Author: smokexscribbles (LiveJournal name) something.myffic (FF)

Disclaimer: I am not CLAMP, nor do I own these characters.

Pairings: None yet.

Rating: PG, will be PG-15ish in future.

Warnings: Eh. Unbeta'd.

Summary: The Roaring Twenties – An age of bootleg, flappers, gangsters, speakeasies, and now, Tsubasa RC. Written for the Summer History Challenge on LJ. All facts are as close to historically accurate as I could get.

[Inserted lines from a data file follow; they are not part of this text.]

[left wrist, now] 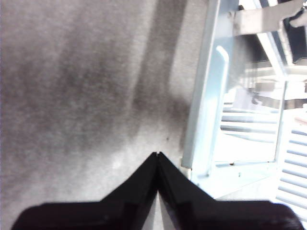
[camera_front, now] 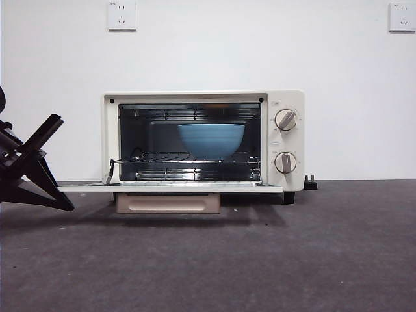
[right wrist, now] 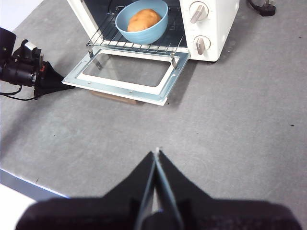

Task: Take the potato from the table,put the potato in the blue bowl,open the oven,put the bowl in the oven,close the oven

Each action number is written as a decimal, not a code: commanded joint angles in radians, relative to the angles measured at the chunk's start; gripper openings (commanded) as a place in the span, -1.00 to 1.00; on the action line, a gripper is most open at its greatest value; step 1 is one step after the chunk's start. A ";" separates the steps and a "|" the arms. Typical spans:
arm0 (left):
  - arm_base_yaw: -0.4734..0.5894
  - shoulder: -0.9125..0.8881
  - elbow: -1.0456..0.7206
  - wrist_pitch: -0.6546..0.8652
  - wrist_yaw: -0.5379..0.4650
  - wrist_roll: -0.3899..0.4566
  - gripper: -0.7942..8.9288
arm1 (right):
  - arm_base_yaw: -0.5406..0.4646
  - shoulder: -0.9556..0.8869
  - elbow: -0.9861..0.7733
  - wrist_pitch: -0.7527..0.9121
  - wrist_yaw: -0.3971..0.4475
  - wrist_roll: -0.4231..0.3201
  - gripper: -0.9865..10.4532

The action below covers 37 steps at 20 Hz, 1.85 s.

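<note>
One potato (right wrist: 143, 19) sat in one blue bowl (right wrist: 142, 21) inside the open oven (camera_front: 203, 140); my left gripper (left wrist: 158, 154), pinched closed, hovered beside the door's edge at nine o'clock; my right gripper (right wrist: 157, 152), also closed, waited over bare table (right wrist: 230, 115).

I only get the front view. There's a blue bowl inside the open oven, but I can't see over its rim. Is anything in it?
Observer: Yes. The right wrist view shows the potato lying in the blue bowl.
Visitor: And that black thing at the left edge?
Observer: The left gripper, fingers shut, at the open oven door's corner.
Visitor: Is there a second one?
Observer: The right gripper hangs over the table in front of the oven, also shut.
</note>
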 commanded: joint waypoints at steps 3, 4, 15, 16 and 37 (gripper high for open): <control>-0.005 0.008 -0.004 0.038 0.112 -0.014 -0.85 | 0.000 -0.002 -0.006 0.008 0.000 0.013 -0.84; -0.005 0.008 0.002 0.039 0.122 -0.021 -0.85 | 0.000 -0.002 -0.006 0.008 0.000 0.018 -0.84; -0.008 0.006 0.223 0.029 0.195 -0.089 -0.85 | 0.000 -0.002 -0.006 0.008 0.001 0.036 -0.84; -0.008 0.006 0.254 0.028 0.193 -0.095 -0.85 | 0.000 -0.002 -0.006 0.008 0.003 0.036 -0.84; -0.043 -0.076 0.442 -0.165 0.063 0.025 -0.85 | 0.000 0.001 -0.006 -0.002 0.183 0.038 -0.83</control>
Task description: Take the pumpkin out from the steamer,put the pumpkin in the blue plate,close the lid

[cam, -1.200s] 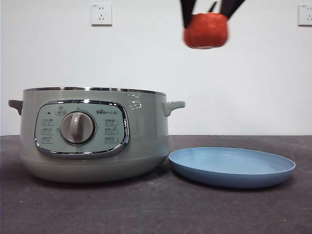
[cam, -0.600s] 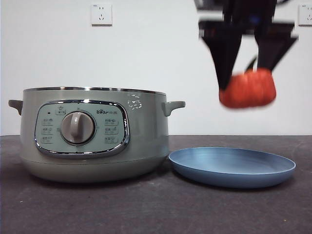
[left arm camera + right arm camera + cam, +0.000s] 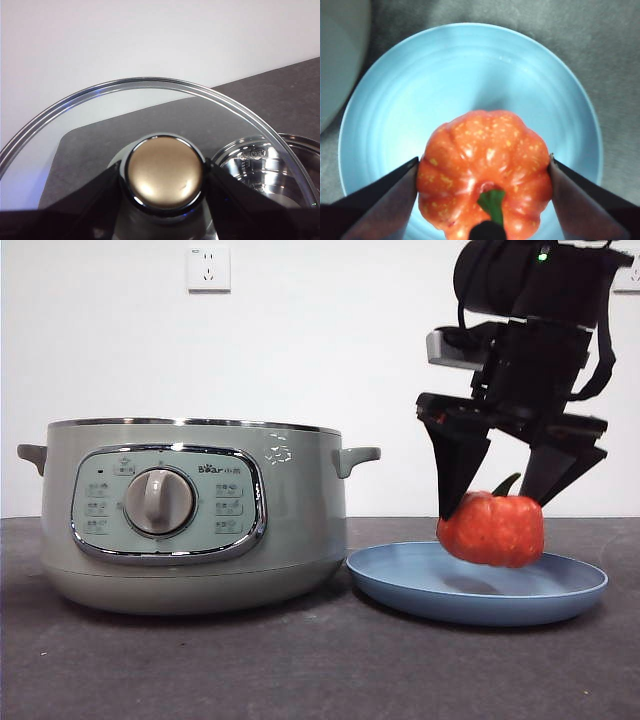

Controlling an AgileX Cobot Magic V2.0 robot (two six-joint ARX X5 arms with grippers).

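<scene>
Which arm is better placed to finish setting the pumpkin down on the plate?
Right. The right gripper is shut on the pumpkin, held just above the blue plate. The left gripper is occupied, shut on the lid by its knob.

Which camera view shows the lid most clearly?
The left wrist view shows it best: the glass lid fills the picture, its knob gripped by the left pincer, with the open steamer behind it. The front and right wrist views do not show the lid at all.

Front camera low, level — wrist cameras close, both looking down.
</scene>
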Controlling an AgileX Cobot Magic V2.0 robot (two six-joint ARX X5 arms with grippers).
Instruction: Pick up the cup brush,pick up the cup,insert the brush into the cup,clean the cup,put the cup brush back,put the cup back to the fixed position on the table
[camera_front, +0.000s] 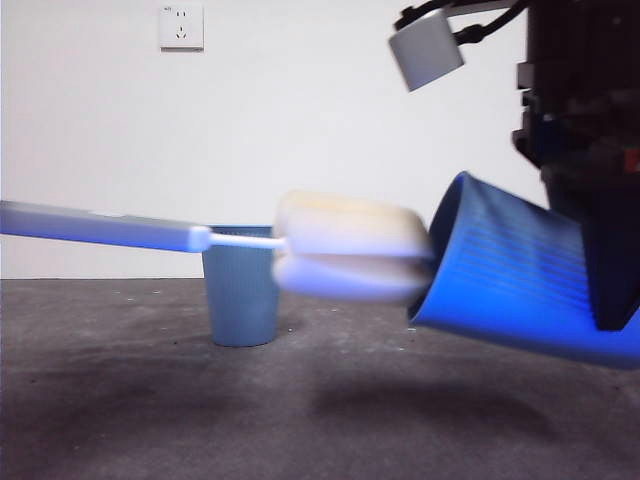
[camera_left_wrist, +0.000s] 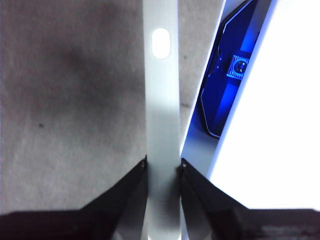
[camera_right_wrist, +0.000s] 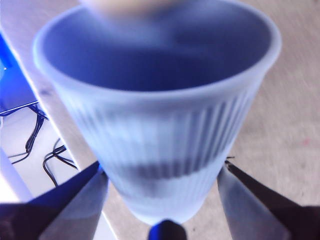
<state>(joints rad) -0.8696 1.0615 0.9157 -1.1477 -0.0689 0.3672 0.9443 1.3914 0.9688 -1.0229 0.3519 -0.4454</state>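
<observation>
The cup brush (camera_front: 350, 260) hangs level above the table (camera_front: 120, 400), its cream sponge head pointing right and its grey handle (camera_left_wrist: 161, 100) running off the left edge. My left gripper (camera_left_wrist: 162, 167) is shut on that handle and is outside the front view. The cup (camera_front: 520, 280), blue and ribbed, is tilted on its side in the air with its mouth facing the sponge. My right gripper (camera_right_wrist: 162, 170) is shut on the cup (camera_right_wrist: 160, 100) near its base. The sponge head (camera_right_wrist: 125, 5) is right at the cup's rim; how far in it reaches is unclear.
A second blue cup (camera_front: 240, 300) stands upright on the table behind the brush. The right arm (camera_front: 580, 150) fills the upper right. The table edge (camera_right_wrist: 45, 90) runs beside the held cup, with cables (camera_right_wrist: 40, 135) on the floor below.
</observation>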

A/N: I had Fai call Kurogane "Kuro-puppy" and nothing else because I doubt Fai'd call him anything like "Kuro-chan" if both were born and raised in New York or thereabouts. Oh, and as for why this era? I just had this picture in my head of Fai and Kurogane listening to Duke Ellington on some old record, and thinking it was the coolest, newest, most interesting thing ever. Also, Kuro-bootlegger is a pretty sexy idea.


New Jersey

Jazz blared out across the waterfront. Young ladies danced, bobs flipping back and forth, long necklaces twirling around in miniature whirlwinds of beads. And on deck, the moonshine was flowing freely.

It was the Roaring Twenties, the Jazz Era, and Rum Row was lit up.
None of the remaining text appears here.